**What is being asked:**
Below this line is a set of entries; quote exactly the lines from the line that contains "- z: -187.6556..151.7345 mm" to the line that contains "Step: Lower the", both lines included.

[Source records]
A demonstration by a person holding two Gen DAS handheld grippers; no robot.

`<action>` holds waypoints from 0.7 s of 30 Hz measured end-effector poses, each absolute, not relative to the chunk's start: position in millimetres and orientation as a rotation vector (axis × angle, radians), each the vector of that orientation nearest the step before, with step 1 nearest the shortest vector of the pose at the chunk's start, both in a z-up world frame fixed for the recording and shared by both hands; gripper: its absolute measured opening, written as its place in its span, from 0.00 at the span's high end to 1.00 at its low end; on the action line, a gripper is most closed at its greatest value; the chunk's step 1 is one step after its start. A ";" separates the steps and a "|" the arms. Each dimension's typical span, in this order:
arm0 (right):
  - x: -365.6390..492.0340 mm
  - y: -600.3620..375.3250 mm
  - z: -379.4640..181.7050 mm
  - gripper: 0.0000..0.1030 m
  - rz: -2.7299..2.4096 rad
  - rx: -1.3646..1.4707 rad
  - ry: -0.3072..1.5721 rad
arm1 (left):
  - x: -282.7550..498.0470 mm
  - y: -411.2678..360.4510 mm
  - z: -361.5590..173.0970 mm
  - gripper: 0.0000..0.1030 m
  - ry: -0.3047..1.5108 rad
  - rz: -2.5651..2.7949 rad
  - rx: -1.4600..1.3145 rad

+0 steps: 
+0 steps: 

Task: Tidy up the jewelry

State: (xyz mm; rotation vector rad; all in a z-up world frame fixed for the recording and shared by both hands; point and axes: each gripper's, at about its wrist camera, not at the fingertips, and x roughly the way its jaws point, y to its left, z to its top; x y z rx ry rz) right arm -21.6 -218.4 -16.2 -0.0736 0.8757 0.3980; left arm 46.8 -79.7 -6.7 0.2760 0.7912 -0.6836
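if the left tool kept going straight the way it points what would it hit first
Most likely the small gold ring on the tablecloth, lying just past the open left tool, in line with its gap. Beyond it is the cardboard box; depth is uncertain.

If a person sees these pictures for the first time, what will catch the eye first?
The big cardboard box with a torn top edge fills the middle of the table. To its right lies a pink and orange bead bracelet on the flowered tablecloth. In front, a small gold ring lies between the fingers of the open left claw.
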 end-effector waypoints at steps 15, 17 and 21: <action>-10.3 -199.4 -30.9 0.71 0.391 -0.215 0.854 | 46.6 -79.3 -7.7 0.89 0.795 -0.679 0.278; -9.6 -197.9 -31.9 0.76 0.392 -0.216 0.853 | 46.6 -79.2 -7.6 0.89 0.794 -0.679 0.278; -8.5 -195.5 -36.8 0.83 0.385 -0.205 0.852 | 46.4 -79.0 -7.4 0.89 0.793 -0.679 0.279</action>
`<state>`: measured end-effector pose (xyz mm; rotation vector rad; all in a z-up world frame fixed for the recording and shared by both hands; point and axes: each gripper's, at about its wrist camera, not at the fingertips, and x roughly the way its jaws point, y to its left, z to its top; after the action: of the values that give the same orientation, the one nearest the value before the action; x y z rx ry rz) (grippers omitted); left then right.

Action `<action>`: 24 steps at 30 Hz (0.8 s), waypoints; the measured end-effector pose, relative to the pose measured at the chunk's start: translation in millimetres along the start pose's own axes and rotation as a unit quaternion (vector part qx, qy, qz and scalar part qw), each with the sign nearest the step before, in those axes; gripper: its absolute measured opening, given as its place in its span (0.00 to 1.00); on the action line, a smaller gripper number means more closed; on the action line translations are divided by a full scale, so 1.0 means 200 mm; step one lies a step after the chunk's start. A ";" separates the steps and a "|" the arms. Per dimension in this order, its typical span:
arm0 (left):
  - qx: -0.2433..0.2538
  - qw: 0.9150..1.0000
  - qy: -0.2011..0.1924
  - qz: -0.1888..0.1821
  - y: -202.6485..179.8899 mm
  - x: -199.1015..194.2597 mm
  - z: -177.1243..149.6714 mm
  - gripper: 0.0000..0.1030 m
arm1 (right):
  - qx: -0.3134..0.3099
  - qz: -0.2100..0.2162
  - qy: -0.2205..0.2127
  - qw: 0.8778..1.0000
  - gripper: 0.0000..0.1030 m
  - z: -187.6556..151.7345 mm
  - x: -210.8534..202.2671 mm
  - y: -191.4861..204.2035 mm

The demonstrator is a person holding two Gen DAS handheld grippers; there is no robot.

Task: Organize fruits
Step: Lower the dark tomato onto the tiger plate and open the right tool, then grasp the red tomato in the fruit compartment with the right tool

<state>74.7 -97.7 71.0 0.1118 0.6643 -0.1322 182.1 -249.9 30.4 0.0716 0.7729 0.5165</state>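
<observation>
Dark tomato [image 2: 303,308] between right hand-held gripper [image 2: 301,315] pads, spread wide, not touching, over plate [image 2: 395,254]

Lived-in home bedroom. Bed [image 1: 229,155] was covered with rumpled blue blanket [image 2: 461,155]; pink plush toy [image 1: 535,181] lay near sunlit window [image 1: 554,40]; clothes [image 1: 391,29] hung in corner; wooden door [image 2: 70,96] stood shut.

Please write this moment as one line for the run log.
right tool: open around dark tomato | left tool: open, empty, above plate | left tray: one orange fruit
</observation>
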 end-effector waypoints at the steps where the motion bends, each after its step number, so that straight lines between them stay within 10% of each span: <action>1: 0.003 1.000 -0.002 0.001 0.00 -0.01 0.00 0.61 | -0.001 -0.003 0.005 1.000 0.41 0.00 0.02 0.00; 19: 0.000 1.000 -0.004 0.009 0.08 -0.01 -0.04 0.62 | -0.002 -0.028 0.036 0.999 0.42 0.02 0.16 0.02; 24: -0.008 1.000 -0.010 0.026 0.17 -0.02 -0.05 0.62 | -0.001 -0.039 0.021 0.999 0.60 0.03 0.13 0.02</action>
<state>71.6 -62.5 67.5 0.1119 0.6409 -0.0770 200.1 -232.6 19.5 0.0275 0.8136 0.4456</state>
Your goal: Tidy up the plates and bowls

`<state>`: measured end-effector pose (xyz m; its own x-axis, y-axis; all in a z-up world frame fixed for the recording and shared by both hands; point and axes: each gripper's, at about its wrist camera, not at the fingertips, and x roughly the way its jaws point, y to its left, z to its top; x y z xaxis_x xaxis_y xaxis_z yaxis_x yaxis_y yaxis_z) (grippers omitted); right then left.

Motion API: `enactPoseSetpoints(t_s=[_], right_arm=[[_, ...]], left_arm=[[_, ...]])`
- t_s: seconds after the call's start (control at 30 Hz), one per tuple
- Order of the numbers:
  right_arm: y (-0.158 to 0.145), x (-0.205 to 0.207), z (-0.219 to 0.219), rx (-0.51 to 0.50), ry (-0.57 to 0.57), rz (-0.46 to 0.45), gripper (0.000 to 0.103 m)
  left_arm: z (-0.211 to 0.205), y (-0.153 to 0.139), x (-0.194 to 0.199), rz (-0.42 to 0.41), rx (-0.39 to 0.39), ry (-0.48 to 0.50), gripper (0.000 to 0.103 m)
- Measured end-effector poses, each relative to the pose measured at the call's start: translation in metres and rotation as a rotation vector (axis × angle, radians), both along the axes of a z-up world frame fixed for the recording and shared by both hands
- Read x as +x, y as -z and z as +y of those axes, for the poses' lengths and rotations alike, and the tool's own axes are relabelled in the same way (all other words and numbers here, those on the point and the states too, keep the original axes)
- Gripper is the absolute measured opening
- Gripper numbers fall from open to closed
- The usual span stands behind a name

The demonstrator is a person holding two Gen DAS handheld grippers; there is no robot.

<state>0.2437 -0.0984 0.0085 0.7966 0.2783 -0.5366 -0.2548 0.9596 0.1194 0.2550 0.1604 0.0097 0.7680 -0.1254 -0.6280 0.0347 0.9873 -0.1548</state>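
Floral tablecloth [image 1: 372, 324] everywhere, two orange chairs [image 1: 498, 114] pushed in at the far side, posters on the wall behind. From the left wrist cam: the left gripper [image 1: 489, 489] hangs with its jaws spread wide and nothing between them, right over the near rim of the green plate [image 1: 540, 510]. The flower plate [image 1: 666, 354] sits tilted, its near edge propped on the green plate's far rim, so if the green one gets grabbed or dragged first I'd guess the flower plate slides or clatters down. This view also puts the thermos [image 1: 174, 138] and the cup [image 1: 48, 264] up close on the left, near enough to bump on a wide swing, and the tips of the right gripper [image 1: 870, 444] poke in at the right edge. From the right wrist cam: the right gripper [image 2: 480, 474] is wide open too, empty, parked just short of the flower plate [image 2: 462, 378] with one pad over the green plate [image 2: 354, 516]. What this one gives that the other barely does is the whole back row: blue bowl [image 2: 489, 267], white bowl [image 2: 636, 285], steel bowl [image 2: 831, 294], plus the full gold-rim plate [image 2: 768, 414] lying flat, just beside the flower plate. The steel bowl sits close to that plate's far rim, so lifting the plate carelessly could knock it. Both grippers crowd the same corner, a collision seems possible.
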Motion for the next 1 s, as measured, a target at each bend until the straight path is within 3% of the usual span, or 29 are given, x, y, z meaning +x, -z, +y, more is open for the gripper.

**Exercise answer:**
  - z: -187.6556..151.7345 mm
  - x: -210.8534..202.2671 mm
  - y: -191.4861..204.2035 mm

The demonstrator is a person holding two Gen DAS handheld grippers; there is no robot.

Task: Organize fruits
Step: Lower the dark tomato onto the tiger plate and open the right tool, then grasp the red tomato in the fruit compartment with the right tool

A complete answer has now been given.